▶ **WHAT IS EXPECTED**:
Check each line below for "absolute" and give the count of those that have it, nothing else.

━━━━━ PROVIDED INFORMATION ━━━━━

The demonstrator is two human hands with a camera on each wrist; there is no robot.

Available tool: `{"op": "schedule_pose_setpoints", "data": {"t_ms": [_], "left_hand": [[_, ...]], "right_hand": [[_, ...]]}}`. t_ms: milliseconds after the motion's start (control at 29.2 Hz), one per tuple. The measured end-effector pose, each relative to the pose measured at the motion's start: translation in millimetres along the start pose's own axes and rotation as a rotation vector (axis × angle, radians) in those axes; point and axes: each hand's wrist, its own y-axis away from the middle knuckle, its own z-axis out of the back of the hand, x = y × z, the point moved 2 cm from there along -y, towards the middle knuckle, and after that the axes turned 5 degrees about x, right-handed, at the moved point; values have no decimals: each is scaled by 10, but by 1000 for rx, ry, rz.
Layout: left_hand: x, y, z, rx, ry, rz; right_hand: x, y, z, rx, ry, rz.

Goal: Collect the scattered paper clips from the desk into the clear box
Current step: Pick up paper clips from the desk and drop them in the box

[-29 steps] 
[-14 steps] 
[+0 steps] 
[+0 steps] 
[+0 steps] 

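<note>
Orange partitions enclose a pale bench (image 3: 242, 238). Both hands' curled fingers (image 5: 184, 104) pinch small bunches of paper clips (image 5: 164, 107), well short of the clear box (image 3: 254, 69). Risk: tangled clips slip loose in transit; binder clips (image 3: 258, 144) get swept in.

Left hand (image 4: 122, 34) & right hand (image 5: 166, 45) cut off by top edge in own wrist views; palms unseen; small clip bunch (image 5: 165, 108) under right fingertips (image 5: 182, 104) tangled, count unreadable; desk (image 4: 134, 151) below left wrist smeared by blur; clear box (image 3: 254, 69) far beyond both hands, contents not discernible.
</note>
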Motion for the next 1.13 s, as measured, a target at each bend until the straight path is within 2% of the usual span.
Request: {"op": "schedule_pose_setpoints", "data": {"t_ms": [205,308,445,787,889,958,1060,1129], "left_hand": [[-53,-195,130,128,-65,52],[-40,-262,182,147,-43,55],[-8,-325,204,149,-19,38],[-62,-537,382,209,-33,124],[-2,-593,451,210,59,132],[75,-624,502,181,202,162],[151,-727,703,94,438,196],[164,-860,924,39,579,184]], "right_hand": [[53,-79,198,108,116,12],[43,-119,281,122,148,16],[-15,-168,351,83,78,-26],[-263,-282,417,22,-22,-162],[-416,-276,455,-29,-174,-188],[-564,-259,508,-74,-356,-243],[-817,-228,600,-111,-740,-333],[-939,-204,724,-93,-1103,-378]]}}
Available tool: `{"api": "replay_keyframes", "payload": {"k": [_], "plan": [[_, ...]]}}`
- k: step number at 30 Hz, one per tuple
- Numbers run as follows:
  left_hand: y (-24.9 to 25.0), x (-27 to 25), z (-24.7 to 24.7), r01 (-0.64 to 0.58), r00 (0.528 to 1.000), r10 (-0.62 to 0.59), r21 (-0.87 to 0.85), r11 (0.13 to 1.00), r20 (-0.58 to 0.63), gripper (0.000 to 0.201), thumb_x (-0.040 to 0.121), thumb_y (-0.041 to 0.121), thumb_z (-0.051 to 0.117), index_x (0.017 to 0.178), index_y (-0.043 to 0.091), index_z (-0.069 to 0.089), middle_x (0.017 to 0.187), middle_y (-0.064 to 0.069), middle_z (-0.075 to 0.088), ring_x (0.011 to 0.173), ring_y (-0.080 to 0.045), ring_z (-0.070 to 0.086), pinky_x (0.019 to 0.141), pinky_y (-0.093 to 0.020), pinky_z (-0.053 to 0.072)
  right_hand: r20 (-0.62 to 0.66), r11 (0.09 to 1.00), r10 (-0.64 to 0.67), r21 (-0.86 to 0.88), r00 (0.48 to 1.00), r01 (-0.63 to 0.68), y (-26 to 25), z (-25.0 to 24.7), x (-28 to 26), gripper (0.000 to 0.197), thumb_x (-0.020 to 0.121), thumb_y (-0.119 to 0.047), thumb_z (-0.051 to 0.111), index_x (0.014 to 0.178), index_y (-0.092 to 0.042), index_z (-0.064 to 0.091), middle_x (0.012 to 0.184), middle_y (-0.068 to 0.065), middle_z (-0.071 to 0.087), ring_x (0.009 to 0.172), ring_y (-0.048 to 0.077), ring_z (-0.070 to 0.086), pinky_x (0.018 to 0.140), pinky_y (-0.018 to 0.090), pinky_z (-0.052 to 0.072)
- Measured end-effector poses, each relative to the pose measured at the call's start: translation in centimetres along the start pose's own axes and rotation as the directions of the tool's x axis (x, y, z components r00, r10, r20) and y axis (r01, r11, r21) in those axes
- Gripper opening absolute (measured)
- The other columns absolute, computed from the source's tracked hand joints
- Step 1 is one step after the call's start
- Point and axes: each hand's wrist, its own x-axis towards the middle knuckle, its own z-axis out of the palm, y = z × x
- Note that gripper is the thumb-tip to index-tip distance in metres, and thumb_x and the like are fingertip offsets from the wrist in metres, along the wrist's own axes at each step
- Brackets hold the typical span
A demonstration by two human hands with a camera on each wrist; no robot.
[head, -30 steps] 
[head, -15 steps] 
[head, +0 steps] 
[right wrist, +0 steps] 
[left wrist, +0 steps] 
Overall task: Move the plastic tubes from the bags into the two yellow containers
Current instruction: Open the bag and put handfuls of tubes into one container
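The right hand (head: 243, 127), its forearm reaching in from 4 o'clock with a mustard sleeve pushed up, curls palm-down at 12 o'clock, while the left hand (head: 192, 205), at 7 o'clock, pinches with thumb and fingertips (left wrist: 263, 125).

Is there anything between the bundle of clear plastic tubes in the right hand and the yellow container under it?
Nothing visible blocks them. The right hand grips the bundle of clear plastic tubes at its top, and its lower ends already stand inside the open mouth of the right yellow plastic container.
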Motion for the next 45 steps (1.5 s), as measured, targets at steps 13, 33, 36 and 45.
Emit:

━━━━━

▶ **PROBLEM SOLUTION**:
2